Exercise requirements: Write out the full listing exactly as it appears below.

Input:
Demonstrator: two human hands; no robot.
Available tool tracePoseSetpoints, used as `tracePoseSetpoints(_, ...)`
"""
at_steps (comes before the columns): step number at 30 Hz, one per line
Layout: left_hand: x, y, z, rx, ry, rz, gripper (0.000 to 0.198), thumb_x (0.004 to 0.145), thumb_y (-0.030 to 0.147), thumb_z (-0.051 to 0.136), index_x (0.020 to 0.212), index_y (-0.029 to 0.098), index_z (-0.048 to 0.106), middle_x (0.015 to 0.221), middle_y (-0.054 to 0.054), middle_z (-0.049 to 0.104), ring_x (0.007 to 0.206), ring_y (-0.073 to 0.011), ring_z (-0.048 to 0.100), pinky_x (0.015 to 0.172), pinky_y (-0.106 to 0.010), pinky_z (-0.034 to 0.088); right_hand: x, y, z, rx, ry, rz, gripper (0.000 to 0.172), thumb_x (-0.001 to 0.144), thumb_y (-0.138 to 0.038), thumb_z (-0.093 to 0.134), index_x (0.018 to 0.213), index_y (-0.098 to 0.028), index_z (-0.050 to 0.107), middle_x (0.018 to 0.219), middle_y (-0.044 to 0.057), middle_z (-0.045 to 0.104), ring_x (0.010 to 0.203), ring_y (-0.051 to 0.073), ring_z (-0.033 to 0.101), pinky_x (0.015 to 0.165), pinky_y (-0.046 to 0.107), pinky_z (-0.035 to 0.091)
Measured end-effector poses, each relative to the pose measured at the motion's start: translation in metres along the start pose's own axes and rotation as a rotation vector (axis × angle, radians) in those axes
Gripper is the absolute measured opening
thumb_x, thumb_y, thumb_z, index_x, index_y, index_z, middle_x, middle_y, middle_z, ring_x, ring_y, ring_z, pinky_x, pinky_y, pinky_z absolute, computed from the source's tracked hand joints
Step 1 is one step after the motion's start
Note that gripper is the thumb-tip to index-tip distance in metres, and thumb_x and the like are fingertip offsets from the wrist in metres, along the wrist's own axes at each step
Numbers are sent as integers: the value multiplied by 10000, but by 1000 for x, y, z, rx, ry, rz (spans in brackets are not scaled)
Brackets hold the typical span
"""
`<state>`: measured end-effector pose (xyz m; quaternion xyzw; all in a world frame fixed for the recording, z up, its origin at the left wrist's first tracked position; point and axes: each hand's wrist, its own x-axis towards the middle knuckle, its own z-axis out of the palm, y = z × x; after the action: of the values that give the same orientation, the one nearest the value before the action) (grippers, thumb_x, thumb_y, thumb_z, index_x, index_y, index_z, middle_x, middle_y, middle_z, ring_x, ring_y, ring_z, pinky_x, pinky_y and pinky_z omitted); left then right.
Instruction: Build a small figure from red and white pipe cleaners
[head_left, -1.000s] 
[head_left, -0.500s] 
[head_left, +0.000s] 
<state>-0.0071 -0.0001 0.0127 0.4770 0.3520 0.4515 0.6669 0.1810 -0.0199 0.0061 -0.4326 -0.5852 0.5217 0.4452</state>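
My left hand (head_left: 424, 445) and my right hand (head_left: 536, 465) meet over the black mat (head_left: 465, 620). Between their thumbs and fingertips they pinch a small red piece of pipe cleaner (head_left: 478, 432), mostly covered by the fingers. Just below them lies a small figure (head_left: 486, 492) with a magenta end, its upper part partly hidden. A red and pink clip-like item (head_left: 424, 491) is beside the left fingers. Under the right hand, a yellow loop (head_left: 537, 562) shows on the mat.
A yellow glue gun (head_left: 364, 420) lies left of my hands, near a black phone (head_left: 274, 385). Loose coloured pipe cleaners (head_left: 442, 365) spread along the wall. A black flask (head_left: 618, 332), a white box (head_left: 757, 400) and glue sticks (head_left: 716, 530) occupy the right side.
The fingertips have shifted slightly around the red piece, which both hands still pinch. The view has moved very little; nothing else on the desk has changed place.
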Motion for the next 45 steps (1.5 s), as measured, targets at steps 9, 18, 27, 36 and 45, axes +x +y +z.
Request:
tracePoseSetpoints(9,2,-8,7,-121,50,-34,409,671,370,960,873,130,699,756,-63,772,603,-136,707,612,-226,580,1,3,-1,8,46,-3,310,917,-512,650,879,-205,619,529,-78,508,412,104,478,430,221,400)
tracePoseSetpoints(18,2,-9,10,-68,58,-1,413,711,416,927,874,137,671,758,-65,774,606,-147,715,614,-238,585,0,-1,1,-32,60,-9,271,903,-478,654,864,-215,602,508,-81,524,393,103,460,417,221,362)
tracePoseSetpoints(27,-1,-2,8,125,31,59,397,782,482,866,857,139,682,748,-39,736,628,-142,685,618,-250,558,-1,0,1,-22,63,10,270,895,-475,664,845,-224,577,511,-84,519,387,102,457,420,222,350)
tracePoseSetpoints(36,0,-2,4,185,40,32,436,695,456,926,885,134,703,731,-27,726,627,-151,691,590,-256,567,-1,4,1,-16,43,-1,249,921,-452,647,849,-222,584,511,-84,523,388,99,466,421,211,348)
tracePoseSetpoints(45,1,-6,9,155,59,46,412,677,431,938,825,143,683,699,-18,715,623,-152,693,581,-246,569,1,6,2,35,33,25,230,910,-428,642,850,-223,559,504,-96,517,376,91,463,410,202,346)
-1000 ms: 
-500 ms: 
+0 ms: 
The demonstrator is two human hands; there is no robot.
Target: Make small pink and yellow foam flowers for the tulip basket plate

Response to this exercise:
Demonstrator: two human hands; no robot.
Available tool tracePoseSetpoints, used as `tracePoseSetpoints(_, ...)`
"""
at_steps (comes before the columns): step number at 30 Hz, one per line
Layout: left_hand: x, y, z, rx, ry, rz, gripper (0.000 to 0.198), thumb_x (0.004 to 0.145), thumb_y (-0.030 to 0.147), thumb_z (-0.051 to 0.136), index_x (0.020 to 0.212), index_y (-0.029 to 0.098), index_z (-0.048 to 0.106), middle_x (0.015 to 0.221), middle_y (-0.054 to 0.054), middle_z (-0.049 to 0.104), ring_x (0.007 to 0.206), ring_y (-0.073 to 0.011), ring_z (-0.048 to 0.100), pinky_x (0.015 to 0.172), pinky_y (-0.106 to 0.010), pinky_z (-0.034 to 0.088); right_hand: x, y, z, rx, ry, rz, gripper (0.000 to 0.172), thumb_x (-0.001 to 0.144), thumb_y (-0.138 to 0.038), thumb_z (-0.093 to 0.134), index_x (0.018 to 0.213), index_y (-0.098 to 0.028), index_z (-0.050 to 0.107), middle_x (0.018 to 0.219), middle_y (-0.044 to 0.057), middle_z (-0.045 to 0.104), ring_x (0.010 to 0.203), ring_y (-0.051 to 0.073), ring_z (-0.033 to 0.101), pinky_x (0.015 to 0.165), pinky_y (-0.046 to 0.107), pinky_z (-0.035 to 0.091)
Measured end-effector poses, each relative to the pose measured at the motion's start: translation in metres along the start pose's own axes and rotation as a rotation vector (axis × angle, radians) in those axes
Gripper is the absolute measured opening
thumb_x, thumb_y, thumb_z, index_x, index_y, index_z, middle_x, middle_y, middle_z, ring_x, ring_y, ring_z, pinky_x, pinky_y, pinky_z absolute, computed from the source's tracked hand joints
Step 1 is one step after the motion's start
Note that gripper is the thumb-tip to index-tip distance in metres, and thumb_x and the like are fingertip offsets from the wrist in metres, along the wrist's own axes at each step
Numbers are sent as integers: the value multiplied by 10000, but by 1000 for x, y, z, rx, ry, rz (spans in brackets are not scaled)
Brackets hold the typical span
"""
`<state>`: measured end-effector pose (xyz m; quaternion xyzw; all in a world frame fixed for the recording, z up, its origin at the left wrist's first tracked position; point and axes: each hand's wrist, its own x-axis towards the middle knuckle, its own z-axis out of the palm, y = z × x; after the action: of the values that give the same orientation, the one nearest the value before the action) (grippers, thumb_x, thumb_y, thumb_z, index_x, index_y, index_z, middle_x, middle_y, middle_z, ring_x, ring_y, ring_z, pinky_x, pinky_y and pinky_z omitted); left then right.
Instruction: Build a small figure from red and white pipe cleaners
[head_left, -1.000s] 
[head_left, -0.500s] 
[head_left, +0.000s] 
<state>-0.0071 -0.0001 0.0127 0.4770 0.3520 0.4515 0.6669 0.1810 -0.0199 0.0061 -0.4326 -0.5852 0.5217 0.4452</state>
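My left hand (head_left: 424, 445) and my right hand (head_left: 536, 465) meet over the black mat (head_left: 465, 620). Between their thumbs and fingertips they pinch a small red piece of pipe cleaner (head_left: 478, 432), mostly covered by the fingers. Just below them lies a small figure (head_left: 486, 492) with a magenta end, its upper part partly hidden. A red and pink clip-like item (head_left: 424, 491) is beside the left fingers. Under the right hand, a yellow loop (head_left: 537, 562) shows on the mat.
A yellow glue gun (head_left: 364, 420) lies left of my hands, near a black phone (head_left: 274, 385). Loose coloured pipe cleaners (head_left: 442, 365) spread along the wall. A black flask (head_left: 618, 332), a white box (head_left: 757, 400) and glue sticks (head_left: 716, 530) occupy the right side.
The fingertips have shifted slightly around the red piece, which both hands still pinch. The view has moved very little; nothing else on the desk has changed place.
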Motion for the next 45 steps (1.5 s), as measured, targets at steps 9, 18, 27, 36 and 45, axes +x +y +z.
Request:
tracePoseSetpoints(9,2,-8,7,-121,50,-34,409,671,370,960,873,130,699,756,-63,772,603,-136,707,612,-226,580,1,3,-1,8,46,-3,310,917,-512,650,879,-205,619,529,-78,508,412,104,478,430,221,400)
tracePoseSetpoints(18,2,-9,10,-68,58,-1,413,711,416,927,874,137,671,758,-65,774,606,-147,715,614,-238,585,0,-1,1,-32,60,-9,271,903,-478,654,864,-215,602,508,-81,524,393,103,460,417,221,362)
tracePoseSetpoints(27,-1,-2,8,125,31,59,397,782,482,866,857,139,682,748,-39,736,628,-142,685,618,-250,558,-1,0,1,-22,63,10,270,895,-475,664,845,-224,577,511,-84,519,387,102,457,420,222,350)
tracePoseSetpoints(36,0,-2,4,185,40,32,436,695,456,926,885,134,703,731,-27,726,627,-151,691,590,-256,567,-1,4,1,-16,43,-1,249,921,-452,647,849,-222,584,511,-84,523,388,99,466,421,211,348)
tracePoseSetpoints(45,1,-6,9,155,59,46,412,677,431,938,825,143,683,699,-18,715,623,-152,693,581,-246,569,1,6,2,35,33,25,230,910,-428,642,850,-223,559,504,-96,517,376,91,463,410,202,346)
-1000 ms: 
-500 ms: 
+0 ms: 
The demonstrator is two human hands; there is no robot.
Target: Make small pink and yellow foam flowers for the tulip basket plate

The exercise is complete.